Por: Gina M. Erosa
La banda tapatía habla sobre cómo la experimentación, la amistad y el juego le dieron origen a un proyecto que hoy las hace triunfar en Latinoamérica.

“Si tuviera que darle un color a Babas Tutsipop, sería verde fosforescente y vibrante”, explica Citlalli, compositora y tecladista del grupo. “Yo creo que sería lila y con brillitos, por la ternura”, contrapone Ana, vocalista y guitarrista.
Personalmente, yo describiría a Babas como una mezcla perfecta de ambas: una banda con una estética e identidad claves, y que mantiene en sus canciones un mensaje de amor y aprecio constante.

Experimentar para crear
La banda nació en Guadalajara, después de un evento en el que surgió una fuerte conexión entre ambas. Aunque Citlalli acudió para recitar poemas y Ana para tocar la guitarra, descubrieron que podían unir sus talentos para comenzar un gran proyecto juntas:
“Desde el primer momento dijimos que deberíamos colaborar. Nos encantó lo que hacía la otra”, puntualiza Citlalli.
En ese entonces, Citlalli no tocaba ningún instrumento, aún así, se reunía con Ana para ensayar, musicalizar poemas y, eventualmente, componer canciones. En poco tiempo, se dieron cuenta de que no querían quedarse solo en eso, sino que querían formar una banda, por lo que Ana consiguió una tocada y, en cuatro ensayos, lograron preparar su primera presentación.

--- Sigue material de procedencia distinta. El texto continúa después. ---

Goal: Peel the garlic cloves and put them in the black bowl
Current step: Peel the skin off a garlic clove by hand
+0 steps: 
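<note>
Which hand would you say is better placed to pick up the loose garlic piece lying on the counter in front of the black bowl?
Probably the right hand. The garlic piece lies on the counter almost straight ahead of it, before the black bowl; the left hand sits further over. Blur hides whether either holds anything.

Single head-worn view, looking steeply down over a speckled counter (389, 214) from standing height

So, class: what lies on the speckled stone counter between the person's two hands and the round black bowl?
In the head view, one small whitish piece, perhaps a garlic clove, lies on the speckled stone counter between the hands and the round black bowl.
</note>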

Después, vino la búsqueda de las demás babas. Eli era la maestra de piano de Citlalli, quien le propuso unirse al grupo:
“Le dije que necesitábamos una bajista y me dijo que ella sabía tocar el piano, no el bajo. Pero la tecladista ya era yo, así que decidimos que ella sería bajista. Eli quería aprender a tocar el bajo y lo veía como una manera de experimentar y de jugar”.
Babas Tutsipop se pensó en un primer momento como una banda integrada únicamente por chicas. Sin embargo, el entusiasmo y talento de Toledo –con quien Ana ya había trabajado previamente y quien demostró una gran motivación durante el proceso de selección– le consiguió su lugar como baterista del grupo.
“La verdad es que sí fue súper chido que se quedara él. No nos forzamos a encontrar a alguien más para que entrara en la idea principal de una banda de chicas, que obviamente también me hubiera encantado”, explica Ana.

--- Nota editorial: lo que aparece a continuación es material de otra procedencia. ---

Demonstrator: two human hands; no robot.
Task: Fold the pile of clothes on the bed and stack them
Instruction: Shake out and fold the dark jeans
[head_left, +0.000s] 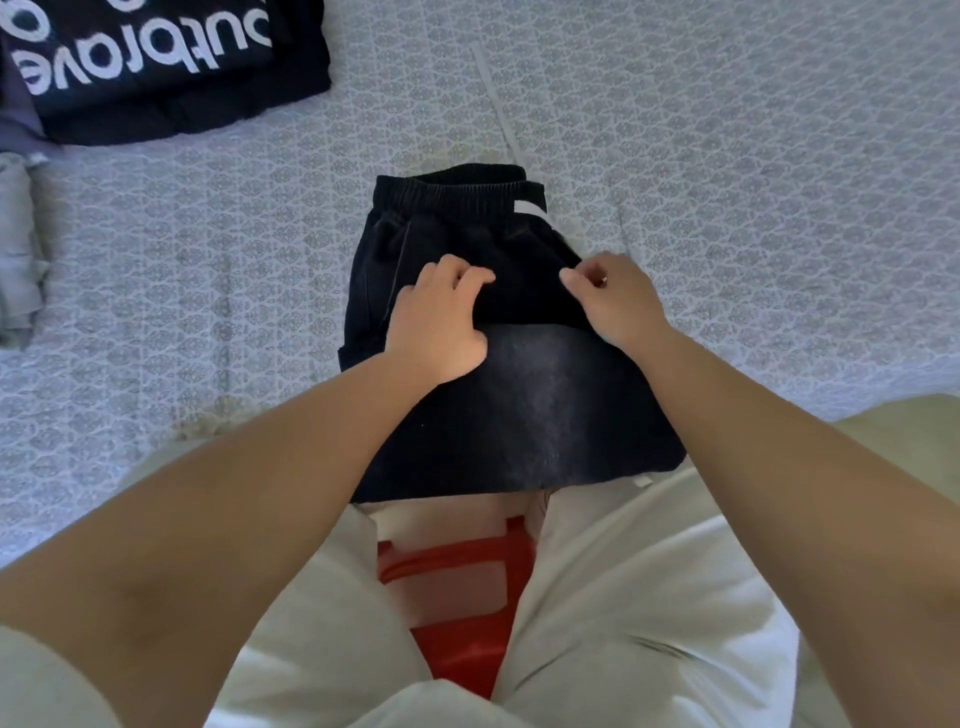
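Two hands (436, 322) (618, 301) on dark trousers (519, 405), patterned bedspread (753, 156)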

Tal como las canciones, el nombre de la banda viene de uno de los poemas de Citlalli, en el que relata estar en una fiesta y compartir una paleta Tutsi Pop y –a través de la saliva– compartir ideas para así llegar a conocer a la persona.
“Yo creo que la identidad viene también del nombre. Tenía que ser un proyecto que se viera divertido y colorido”, detallan.
El proyecto siempre se tomó en serio, pero nunca perdieron la intención de divertirse y experimentar. Por eso estuvieron dispuestas a aprender juntas y ver cómo se desenvolvía el grupo:
“Era algo serio porque nos juntábamos a ensayar y a escribir canciones, pero mi sueño era tocar en el bazar de ilustraciones de mis amigos. Ese era mi máximo”, comparte Ana.

La evolución de una canción
No puede haber una fórmula para la excentricidad, por eso el proceso creativo de Babas Tutsipop es diferente con cada canción. Si bien hay algunas que nacen a partir de poemas, como por ejemplo “tu liga del pelo“, que se convirtió en una canción después de haber sido un poema publicado, hay otras como “células adolescentes“ que nacen de ideas o sentimientos cotidianos.
“Incluso, hay veces en las que alguien pone un tema y entre las cuatro empezamos a sacar melodías, las adelantamos y avanzamos con las letras. Las canciones se montan en los ensayos y, una vez que tenemos la maqueta, experimentamos. Todo va cambiando y nos adaptamos. Siempre estamos evolucionando”, añade Ana.

Una aventura para enamorar al público
Conocer y conectar con el público es muy emocionante para Babas Tutsipop. Ana comparte que les encanta tocar y ver la reacción de la gente en el show: “Verlos bailar y salir contentos es nuestro motor más grande”.
El amor no se nota únicamente en sus canciones. Babas Tutsipop aprecia mucho poder viajar para hacer lo que más les gusta y tener la oportunidad de conocer a nuevas personas: “Vas a tratar de enamorar a la gente y a promoverte en otros lados”, dice Citlalli.

Durante esta gira, Babas Tutsipop visitará distintos países de Latinoamérica y, aunque lo califican como una locura, están muy entusiasmadas: “Yo creo que nos irá bien, pero definitivamente será una aventura”, finalizaron.
Babas Tutsipop demuestra que un proyecto no florece a partir de saberlo todo desde la línea de partida, más bien son la constancia, la amistad y la experimentación lo que nos hará disfrutar esta aventura.